[12-13; 27-29; 33] This semester started off pretty good because the school year starts off kind of easy like homeworks and it’s no tests. I’m taking two human factors classes. One is an introduction to human factors, and one is ergonomics. I’m also taking engineering economics, senior design, one graduate level class, and controls.
[37-42] The classroom experience for Intro to human factors is very, like it’s a PowerPoint. It’s very few words on the PowerPoint, sometimes it’s just a picture and then he talks about it for maybe 20 minutes for each picture. It’s very difficult to take notes since he’s talking. I usually always take notes but in this class I don’t because it’s very difficult to keep notes for someone that’s only talking, and you don’t really know what is important and what is not important of what he’s saying.

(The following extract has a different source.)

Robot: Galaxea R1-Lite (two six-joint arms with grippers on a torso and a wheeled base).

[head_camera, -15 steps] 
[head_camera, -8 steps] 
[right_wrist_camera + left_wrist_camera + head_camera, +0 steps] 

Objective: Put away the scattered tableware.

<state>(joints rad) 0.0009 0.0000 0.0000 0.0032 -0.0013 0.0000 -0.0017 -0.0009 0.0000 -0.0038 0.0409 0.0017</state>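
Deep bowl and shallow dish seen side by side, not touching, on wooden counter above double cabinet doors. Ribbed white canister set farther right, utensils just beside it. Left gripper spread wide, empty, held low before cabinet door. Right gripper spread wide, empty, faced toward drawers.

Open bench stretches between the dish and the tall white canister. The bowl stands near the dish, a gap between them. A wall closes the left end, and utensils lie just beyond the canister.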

[246-253] Now, I think human factors is so much easier. It doesn’t require us much time to study because nothing is hard to get. I think it’s a lot of common sense, so you just memorize words they want to use. Now the design process is memorizing the steps or something, what are all the steps that make some kind of sense. In the classroom experience, I think there are a lot of stupid students compared to what I’m used to. I’m used to being surrounded by smart people that know some kind of general knowledge that can think outside the box. A lot of students in my human factors class can’t do that. They can ask stupid questions which sometimes can annoy me because it takes so much time for him to answer something that’s so obvious.
[255-262] But the hard part with it was that when you were studying for a test it was a bit difficult to know what was going to be on it because as I said before a PowerPoint can just consist of a picture. So, when we’re trying to study for it you didn’t really know what it said on that picture that was important that you should remember. And then I think some questions that in my opinion is very irrelevant to the topic that he can put on there. I don’t know the reason for it. Maybe it’s to see if you paid attention. But it has to have some kind of relevance or like knowledge. I’m used to only having questions that would show that we have learned something while they can have questions that doesn’t have to show anything that we learned.